• [What the exercise asks]:
Copy the data that follows, character for character, minus the pictures.

• [Material provided]:
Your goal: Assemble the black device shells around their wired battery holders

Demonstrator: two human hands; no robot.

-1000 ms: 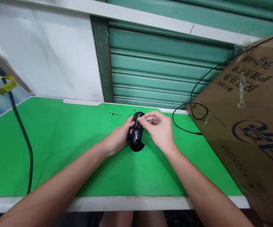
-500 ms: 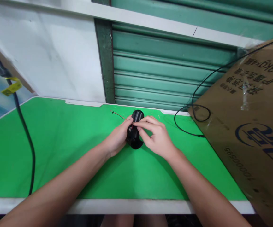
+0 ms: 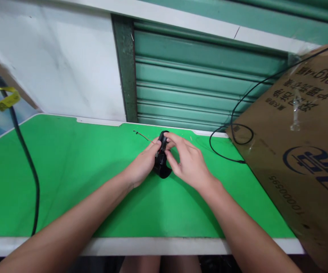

• [The answer]:
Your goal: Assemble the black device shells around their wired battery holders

Demonstrator: two human hands; no robot.

-1000 ms: 
-500 ms: 
+0 ms: 

The required output is complete.